# WHAT IS NEEDED
Start at the line below containing "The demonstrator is" and stop at the line containing "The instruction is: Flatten". Repeat every line of that stretch exactly, and nothing outside it.

# SUPPLIED DATA
# # # #
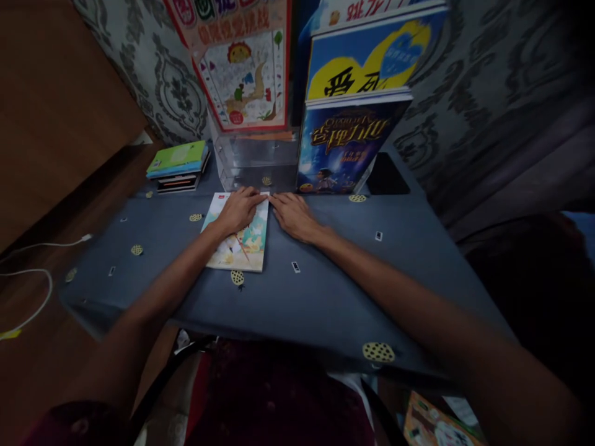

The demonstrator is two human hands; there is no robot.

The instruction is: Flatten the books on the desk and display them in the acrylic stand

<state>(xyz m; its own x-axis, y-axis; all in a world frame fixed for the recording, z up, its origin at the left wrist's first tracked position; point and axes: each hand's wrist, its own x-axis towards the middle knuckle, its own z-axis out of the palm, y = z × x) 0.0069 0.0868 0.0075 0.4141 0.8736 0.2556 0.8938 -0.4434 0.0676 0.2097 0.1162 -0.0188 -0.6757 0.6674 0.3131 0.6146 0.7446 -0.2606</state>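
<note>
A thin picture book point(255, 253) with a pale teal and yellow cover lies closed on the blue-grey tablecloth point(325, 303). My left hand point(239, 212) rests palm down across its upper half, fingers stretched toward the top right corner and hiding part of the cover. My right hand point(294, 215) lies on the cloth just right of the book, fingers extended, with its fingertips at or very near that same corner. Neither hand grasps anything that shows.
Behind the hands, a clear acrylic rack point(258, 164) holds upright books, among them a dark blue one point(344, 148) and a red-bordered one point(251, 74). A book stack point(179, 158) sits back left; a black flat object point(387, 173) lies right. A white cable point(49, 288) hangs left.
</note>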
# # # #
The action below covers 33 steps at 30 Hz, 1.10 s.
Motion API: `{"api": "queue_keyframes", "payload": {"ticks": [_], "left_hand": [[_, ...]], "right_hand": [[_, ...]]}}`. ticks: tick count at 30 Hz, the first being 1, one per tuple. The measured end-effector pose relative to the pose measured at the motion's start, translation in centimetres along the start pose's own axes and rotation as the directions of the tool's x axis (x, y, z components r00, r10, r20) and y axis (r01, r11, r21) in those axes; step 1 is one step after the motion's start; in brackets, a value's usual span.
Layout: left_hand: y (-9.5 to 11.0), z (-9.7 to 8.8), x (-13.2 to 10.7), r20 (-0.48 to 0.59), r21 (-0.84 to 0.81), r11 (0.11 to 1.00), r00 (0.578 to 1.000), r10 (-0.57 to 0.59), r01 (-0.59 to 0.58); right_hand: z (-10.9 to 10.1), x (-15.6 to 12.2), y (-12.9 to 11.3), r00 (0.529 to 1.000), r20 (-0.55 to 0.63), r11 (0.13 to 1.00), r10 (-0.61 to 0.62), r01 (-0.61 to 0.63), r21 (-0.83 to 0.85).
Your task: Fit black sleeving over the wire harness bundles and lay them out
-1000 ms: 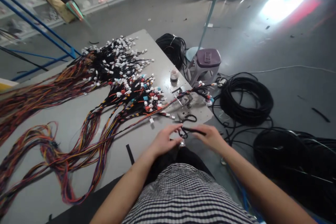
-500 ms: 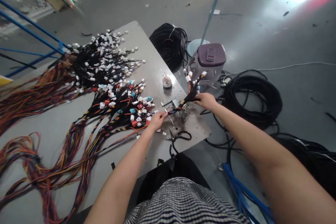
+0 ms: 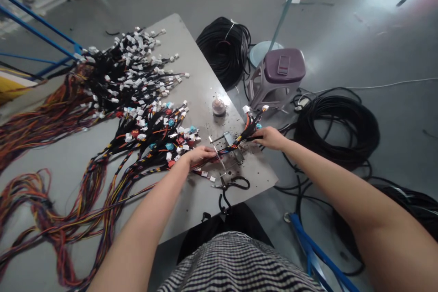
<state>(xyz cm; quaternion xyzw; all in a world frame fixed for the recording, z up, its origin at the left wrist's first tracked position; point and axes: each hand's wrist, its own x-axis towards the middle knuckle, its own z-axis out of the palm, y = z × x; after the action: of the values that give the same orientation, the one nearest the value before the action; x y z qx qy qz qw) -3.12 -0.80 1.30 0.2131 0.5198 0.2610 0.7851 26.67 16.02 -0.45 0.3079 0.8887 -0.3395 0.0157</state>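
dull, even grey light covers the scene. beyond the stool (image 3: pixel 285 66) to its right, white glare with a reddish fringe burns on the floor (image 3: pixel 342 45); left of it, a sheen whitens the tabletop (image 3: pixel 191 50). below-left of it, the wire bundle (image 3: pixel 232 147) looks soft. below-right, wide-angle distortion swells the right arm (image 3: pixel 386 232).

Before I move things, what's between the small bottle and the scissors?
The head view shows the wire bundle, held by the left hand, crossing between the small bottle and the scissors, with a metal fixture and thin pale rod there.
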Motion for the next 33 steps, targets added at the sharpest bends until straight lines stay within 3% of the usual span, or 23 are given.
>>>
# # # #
# ANSWER TO THE PROBLEM
The demonstrator is two human hands; there is no robot.

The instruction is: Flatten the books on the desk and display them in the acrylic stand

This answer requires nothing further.